=== Task inputs ===

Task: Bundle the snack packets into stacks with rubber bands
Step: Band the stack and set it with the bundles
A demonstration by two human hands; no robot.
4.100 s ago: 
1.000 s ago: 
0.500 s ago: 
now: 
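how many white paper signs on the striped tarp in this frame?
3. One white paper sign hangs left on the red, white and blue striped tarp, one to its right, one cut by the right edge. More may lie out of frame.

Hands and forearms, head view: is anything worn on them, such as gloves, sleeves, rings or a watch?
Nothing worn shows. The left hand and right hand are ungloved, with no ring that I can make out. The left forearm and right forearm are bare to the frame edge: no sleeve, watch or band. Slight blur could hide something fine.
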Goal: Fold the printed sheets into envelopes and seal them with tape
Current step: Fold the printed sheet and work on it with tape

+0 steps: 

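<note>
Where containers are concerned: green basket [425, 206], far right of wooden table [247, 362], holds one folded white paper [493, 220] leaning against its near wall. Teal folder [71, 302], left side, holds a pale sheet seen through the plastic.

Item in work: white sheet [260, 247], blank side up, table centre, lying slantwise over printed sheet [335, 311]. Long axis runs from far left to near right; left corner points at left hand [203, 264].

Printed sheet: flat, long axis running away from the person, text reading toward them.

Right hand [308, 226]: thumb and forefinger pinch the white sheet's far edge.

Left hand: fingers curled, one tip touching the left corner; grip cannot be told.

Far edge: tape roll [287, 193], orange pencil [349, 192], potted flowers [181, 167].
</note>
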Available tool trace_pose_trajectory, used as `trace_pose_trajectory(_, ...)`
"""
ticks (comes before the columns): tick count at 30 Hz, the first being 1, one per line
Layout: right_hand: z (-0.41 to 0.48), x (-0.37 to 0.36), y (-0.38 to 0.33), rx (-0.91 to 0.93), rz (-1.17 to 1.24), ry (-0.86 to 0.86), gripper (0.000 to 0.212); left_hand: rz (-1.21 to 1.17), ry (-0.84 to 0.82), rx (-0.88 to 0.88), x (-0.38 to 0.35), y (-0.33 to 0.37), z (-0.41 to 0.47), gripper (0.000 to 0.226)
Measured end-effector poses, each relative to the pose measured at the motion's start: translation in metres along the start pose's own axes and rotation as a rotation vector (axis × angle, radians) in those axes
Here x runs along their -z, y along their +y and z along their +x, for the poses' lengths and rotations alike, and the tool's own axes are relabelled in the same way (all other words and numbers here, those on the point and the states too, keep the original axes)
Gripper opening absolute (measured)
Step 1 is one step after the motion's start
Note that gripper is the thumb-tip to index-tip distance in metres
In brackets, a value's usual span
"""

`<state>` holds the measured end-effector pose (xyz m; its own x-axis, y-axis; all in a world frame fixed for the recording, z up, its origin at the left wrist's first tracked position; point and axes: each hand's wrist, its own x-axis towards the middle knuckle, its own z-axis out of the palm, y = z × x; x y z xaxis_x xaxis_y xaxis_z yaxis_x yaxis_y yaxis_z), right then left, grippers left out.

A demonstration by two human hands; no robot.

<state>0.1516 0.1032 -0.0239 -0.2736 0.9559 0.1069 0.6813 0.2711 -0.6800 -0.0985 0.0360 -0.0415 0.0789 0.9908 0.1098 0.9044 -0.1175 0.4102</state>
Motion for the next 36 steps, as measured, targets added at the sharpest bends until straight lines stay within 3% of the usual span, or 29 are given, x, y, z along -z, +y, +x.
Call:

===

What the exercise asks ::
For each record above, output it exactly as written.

Answer area ::
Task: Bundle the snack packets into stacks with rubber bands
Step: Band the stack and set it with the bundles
A demonstration by two human hands; no robot.
4.100 s ago: 
1.000 s ago: 
0.500 s ago: 
now: 
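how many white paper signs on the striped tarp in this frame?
3. One white paper sign hangs left on the red, white and blue striped tarp, one to its right, one cut by the right edge. More may lie out of frame.

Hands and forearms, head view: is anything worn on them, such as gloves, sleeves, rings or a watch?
Nothing worn shows. The left hand and right hand are ungloved, with no ring that I can make out. The left forearm and right forearm are bare to the frame edge: no sleeve, watch or band. Slight blur could hide something fine.
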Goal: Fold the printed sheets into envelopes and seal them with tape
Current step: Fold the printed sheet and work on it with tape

+0 steps: 

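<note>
Where containers are concerned: green basket [425, 206], far right of wooden table [247, 362], holds one folded white paper [493, 220] leaning against its near wall. Teal folder [71, 302], left side, holds a pale sheet seen through the plastic.

Item in work: white sheet [260, 247], blank side up, table centre, lying slantwise over printed sheet [335, 311]. Long axis runs from far left to near right; left corner points at left hand [203, 264].

Printed sheet: flat, long axis running away from the person, text reading toward them.

Right hand [308, 226]: thumb and forefinger pinch the white sheet's far edge.

Left hand: fingers curled, one tip touching the left corner; grip cannot be told.

Far edge: tape roll [287, 193], orange pencil [349, 192], potted flowers [181, 167].
</note>
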Available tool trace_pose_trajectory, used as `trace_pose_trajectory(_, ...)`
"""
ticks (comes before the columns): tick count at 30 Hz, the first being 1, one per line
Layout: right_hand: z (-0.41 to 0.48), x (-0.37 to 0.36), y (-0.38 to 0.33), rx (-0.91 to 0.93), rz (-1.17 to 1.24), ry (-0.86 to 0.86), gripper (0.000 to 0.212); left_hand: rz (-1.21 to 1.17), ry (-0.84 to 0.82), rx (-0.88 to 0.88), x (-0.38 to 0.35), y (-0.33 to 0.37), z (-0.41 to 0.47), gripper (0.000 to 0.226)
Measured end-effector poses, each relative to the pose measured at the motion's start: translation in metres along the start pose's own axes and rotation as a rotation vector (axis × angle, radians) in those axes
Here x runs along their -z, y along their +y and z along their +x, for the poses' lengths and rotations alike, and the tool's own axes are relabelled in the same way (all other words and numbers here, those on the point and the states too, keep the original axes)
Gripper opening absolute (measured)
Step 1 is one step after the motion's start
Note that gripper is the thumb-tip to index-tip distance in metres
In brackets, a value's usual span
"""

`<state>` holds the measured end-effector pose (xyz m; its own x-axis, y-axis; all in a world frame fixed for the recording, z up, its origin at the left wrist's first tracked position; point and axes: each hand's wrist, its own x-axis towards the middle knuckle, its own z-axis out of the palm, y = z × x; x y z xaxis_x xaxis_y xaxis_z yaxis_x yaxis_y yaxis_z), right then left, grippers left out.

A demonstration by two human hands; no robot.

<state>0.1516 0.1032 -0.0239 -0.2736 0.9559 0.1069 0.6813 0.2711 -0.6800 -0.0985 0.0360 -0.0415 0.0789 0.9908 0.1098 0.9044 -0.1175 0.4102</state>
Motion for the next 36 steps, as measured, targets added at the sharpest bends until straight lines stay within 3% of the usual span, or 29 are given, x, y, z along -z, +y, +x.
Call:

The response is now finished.